REQUIRED WORK -> Will you restate verbatim the lines running from the line with "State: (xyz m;" to the end of the data, leaving out everything else?

[RAW DATA — start]

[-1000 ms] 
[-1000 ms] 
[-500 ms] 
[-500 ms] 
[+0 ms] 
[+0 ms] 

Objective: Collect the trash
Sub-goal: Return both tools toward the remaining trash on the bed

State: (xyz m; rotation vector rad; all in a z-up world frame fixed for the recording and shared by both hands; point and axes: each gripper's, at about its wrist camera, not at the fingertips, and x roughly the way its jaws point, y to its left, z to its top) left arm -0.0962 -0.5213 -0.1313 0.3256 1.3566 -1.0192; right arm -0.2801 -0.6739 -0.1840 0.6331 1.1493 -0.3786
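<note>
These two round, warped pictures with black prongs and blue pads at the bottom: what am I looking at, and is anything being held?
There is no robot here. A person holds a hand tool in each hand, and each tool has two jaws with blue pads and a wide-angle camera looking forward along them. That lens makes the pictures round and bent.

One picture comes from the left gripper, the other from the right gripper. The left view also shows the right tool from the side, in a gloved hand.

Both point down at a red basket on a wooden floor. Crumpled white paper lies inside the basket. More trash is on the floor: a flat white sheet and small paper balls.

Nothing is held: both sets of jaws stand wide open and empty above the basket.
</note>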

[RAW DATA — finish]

RESPONSE ->
State: (xyz m; rotation vector rad; all in a z-up world frame fixed for the recording and shared by both hands; point and axes: each gripper's, at about its wrist camera, not at the fingertips, and x roughly the way its jaws point, y to its left, z to its top) left arm -0.0962 -0.5213 -0.1313 0.3256 1.3566 -1.0192; right arm -0.2801 -0.6739 -0.1840 0.6331 1.1493 -0.3786
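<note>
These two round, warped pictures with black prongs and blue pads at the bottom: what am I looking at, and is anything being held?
There is no robot here. A person holds a hand tool in each hand, and each tool has two jaws with blue pads and a wide-angle camera looking forward along them. That lens makes the pictures round and bent.

One picture comes from the left gripper, the other from the right gripper. The left view also shows the right tool from the side, in a gloved hand.

Both point down at a red basket on a wooden floor. Crumpled white paper lies inside the basket. More trash is on the floor: a flat white sheet and small paper balls.

Nothing is held: both sets of jaws stand wide open and empty above the basket.
</note>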

Nothing else is needed, and the exercise is over.